5. Spandau Ballet
THE O2 ARENA
22 October 2009
Some reunions feel like magic. This one felt like a hostage video set to a light jazz saxophone. Spandau Ballet reunited once more, presumably because someone got an uncomfortable tax bill, and back on the stage tonight with all the camaraderie of a board meeting after a failed merger.
The Kemp brothers lurk like two sentient Savile Row mannequins in a clearance sale, maintaining the kind of cautious distance from Hadley you normally see in wildlife documentaries. "The hatchet is buried," they claimed, probably in Tony’s back, we think. Watching them share a stage is a bit like watching divorced parents do Christmas morning.

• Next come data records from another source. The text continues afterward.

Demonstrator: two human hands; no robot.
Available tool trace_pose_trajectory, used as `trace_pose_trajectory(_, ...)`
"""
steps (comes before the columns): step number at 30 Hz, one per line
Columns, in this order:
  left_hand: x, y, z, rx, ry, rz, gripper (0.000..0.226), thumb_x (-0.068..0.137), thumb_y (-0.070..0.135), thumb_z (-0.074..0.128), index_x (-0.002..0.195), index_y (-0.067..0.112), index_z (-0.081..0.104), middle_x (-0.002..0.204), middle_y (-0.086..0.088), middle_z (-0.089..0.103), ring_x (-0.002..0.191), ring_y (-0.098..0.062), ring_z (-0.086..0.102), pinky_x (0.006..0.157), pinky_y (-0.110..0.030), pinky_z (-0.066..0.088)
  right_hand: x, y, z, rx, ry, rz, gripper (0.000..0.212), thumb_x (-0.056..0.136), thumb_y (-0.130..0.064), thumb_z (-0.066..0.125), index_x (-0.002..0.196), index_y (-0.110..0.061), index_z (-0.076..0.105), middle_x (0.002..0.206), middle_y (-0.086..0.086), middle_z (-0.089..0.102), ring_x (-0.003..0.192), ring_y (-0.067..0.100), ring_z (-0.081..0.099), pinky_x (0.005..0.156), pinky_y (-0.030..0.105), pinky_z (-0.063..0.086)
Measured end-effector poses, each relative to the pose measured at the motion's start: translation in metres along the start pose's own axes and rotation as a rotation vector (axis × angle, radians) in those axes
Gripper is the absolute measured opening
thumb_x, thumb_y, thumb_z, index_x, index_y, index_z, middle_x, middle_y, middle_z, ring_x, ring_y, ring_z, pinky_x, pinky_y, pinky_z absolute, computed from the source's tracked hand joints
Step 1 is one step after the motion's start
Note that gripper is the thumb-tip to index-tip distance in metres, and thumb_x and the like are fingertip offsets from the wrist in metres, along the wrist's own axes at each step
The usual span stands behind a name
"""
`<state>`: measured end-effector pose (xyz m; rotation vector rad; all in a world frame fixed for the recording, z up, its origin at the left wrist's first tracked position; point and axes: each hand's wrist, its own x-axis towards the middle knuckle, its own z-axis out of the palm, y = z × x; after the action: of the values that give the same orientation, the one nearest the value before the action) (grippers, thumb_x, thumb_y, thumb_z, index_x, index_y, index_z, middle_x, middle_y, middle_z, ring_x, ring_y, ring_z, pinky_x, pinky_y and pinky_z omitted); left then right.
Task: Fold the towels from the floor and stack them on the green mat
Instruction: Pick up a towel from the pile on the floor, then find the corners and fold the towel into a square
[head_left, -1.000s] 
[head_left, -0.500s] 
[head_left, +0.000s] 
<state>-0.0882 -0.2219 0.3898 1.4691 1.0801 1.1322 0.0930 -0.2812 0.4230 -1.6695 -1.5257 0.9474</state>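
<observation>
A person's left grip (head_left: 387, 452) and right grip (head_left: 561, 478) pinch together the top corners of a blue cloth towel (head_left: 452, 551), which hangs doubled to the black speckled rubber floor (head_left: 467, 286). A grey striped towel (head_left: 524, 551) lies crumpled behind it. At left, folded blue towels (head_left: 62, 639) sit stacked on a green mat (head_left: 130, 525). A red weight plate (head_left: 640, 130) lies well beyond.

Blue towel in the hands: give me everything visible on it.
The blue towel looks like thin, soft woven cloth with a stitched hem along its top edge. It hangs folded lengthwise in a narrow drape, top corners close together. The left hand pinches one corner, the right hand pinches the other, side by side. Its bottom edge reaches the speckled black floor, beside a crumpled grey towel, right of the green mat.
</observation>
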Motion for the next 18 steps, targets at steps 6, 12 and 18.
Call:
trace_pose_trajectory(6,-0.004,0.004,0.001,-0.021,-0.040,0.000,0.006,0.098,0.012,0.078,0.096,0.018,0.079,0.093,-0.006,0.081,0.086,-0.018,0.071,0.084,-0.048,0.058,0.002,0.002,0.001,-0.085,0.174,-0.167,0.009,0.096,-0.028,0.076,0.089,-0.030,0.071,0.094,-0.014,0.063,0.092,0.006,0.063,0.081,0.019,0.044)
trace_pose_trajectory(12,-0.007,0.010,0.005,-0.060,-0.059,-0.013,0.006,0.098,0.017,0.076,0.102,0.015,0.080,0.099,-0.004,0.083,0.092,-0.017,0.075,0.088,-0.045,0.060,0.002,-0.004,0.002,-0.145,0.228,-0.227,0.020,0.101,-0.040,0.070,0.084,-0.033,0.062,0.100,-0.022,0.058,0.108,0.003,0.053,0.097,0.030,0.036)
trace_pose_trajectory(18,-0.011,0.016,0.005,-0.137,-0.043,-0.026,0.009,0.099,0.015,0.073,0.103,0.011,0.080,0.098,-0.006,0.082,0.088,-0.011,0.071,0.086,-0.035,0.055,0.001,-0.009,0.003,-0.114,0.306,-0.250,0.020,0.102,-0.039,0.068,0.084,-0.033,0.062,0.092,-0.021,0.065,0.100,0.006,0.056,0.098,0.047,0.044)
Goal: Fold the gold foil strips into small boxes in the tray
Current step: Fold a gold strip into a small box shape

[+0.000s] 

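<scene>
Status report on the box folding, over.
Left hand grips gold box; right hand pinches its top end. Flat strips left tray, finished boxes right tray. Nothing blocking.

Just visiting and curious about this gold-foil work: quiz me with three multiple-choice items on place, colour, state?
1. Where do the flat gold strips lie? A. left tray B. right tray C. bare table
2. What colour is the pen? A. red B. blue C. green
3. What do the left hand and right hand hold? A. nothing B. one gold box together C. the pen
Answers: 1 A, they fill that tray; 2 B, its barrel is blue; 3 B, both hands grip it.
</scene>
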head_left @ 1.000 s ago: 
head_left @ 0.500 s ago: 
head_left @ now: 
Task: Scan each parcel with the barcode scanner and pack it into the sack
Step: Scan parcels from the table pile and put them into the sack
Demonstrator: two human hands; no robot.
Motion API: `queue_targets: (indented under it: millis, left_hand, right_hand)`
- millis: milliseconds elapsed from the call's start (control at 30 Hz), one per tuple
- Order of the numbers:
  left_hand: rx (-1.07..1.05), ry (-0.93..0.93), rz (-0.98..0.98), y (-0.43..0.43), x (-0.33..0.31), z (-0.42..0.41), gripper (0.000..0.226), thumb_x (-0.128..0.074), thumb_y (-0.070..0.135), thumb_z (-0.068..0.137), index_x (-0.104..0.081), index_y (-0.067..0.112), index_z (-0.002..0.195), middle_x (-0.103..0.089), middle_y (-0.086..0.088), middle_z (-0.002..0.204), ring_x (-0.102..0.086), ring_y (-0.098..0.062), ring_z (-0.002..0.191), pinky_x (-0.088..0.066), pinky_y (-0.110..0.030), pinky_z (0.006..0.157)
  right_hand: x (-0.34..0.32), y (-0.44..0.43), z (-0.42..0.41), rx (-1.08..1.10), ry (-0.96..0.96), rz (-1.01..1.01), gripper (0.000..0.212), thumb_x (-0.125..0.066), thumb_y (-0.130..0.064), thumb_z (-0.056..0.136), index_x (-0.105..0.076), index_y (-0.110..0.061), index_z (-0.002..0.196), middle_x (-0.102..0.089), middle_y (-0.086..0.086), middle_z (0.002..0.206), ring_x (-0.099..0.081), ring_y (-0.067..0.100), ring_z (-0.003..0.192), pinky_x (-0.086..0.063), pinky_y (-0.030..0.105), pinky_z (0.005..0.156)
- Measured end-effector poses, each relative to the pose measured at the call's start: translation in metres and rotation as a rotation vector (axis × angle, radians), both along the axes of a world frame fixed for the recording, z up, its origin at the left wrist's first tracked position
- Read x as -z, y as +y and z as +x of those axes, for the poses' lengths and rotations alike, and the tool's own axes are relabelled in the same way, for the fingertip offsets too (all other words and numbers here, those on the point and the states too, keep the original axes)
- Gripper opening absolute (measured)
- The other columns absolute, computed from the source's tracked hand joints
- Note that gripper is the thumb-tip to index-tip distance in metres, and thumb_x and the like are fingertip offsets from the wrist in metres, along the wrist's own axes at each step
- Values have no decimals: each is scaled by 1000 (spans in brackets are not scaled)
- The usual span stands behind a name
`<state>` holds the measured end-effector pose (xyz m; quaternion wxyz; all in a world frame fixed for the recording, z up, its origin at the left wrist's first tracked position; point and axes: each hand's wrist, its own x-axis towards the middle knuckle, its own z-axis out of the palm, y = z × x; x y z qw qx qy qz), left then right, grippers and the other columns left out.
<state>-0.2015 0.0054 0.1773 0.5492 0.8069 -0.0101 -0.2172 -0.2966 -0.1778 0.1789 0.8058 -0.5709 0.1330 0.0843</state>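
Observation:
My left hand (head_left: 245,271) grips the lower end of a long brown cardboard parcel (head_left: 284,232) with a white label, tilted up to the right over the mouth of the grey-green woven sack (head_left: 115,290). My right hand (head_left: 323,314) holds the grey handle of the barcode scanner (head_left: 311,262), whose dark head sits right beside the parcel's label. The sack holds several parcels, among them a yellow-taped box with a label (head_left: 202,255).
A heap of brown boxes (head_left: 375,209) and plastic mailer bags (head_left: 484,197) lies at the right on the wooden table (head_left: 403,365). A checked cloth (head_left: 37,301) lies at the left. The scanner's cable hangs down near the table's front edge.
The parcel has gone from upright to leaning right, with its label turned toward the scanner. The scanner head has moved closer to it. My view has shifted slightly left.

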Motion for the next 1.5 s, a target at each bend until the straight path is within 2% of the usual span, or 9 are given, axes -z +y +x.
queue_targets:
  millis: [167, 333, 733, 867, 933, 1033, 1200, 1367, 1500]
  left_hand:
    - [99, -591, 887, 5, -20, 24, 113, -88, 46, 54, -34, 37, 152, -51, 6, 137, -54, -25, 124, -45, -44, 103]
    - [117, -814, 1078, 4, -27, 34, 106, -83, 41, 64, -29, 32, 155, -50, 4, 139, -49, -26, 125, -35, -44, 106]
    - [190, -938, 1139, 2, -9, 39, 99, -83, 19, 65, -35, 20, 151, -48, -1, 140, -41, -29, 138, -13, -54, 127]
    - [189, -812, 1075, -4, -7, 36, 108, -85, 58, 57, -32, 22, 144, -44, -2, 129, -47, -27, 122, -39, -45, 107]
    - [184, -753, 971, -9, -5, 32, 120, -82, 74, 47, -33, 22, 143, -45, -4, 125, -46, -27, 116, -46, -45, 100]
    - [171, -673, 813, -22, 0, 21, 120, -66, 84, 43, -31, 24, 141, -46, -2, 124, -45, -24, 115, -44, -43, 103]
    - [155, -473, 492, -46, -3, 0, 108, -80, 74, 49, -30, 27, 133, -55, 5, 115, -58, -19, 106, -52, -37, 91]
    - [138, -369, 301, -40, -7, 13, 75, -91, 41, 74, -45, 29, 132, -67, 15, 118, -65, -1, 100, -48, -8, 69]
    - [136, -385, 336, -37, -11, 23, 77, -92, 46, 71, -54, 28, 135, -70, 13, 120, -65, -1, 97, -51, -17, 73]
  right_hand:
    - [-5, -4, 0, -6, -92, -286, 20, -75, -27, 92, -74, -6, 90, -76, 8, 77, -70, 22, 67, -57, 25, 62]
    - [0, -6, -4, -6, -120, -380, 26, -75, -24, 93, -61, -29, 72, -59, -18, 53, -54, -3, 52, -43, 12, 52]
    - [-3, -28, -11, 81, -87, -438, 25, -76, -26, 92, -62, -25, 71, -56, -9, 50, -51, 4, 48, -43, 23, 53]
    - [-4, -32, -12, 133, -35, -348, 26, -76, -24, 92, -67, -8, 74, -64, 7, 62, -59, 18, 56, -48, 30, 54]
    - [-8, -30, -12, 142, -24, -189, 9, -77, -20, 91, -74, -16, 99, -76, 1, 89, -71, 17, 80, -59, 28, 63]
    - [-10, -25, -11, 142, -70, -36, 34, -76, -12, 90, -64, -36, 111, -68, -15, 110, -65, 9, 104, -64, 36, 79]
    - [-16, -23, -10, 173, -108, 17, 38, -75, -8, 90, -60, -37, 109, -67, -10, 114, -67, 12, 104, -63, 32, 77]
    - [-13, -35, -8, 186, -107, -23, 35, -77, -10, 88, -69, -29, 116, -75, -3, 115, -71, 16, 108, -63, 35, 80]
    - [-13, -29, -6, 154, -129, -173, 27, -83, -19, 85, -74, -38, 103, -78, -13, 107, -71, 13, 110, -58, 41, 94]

When Hadley belts out “Highly Strung”, it’s less a performance and more a musical middle finger with more subtext than a Netflix docudrama. You half expect him to yell “This one’s for you, Gary!” and hurl a tambourine like a ninja star. Still, credit where it’s due: the man’s voice has held up better than most Cold War infrastructure. He hits every note like it owes him money, strutting around the stage like Sinatra in a satin waistcoat.
Things take a turn for the suspiciously sincere when they roll out an acoustic With the Pride, the sort of stripped-down moment meant to tug at heartstrings but mostly just reminds you that, yes, this band once took themselves very seriously. It’s heartfelt, possibly moving, and makes you wish they'd channel that same emotional honesty into just telling each other how much they still clearly hate one another.
And of course, “True” arrives right on cue. The crowd sways in collective denial, pretending they haven’t spent the last fifteen years secretly enjoying it on hold with British Gas. There's a brief glimpse of unity, a flicker of something genuine, just long enough for everyone to forget this band once split over publishing rights and petty grievances.
They encore with “Gold”, naturally. The song that soundtracked a thousand drunken, regretted liaisons birthed from the last dance at the work-disco. People cheered. Some danced. One man near me shouted “this is my youth!” a statement that is as crushingly sad as it is likely to be factually accurate.
This was once the band of the Blitz scene, the pirate-panted visage of a London night scene that never truly went anywhere. And now? Now they’re the soundtrack to nostalgia-fuelled reunions that feel less like artistic statements and more like attempts to keep the lights on.
Still, for all the friction, the flamboyance, and the faint whiff of financial necessity, you can’t say they didn’t entertain. Even if it felt like a cocktail lounge-based hostage incident set to saxophones.